If you're unsure of how to name your new options or other stuff, just ask at forums for opinions.

Formatting

K&R style, with opening brace on the same line with all declarations.

Indent with TABs. Don't use TABs for other means. There is no defined column size for TAB, each developer can have its own preference, respect that.

sub test {
<TAB> if ($a == $b) {
<TAB> <TAB> something();
<TAB> <TAB> something_else($a, $b);
<TAB> }
<TAB> $twenty = 20;
<TAB> $ten    = 10; # use spaces if you want to align (not indent) code like this for some reason
}

TabsSpacesBoth.png

Naming

Language: only english

Constants: UPPER_CASE

Variables: $camelCase or $underscore_separated

Packet "names": underscore_separated_words

Config option names: camelCase, regular words like "auto" at the end, however underscore may separate a common prefix (teleportAuto).

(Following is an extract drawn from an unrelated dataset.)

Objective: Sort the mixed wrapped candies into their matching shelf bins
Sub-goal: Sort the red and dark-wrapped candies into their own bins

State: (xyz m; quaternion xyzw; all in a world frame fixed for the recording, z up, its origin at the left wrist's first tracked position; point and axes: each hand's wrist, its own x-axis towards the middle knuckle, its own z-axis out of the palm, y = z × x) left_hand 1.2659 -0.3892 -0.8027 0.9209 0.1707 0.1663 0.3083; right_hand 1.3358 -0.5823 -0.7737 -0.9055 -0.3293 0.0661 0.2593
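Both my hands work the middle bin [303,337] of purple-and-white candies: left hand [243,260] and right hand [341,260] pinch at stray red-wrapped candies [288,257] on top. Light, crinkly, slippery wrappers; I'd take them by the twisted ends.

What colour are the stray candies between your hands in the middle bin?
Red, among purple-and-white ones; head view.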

Underscore is also internally used to represent config blocks

Comments

Language: only english, with no translations to other languages; quotations from sources on another languages may be included if it's necessary

Keywords: FIXME, TODO

Notes

This is a work of fiction. Names, characters, places and incidents either are products of the author's imagination or are used fictitiously. Any resemblance to actual code or data or persons, living or dead, is entirely coincidental.

You should not just go and "fix" names for teleportAuto_search and Glt. Cross, as just renaming them would break existing users' configurations.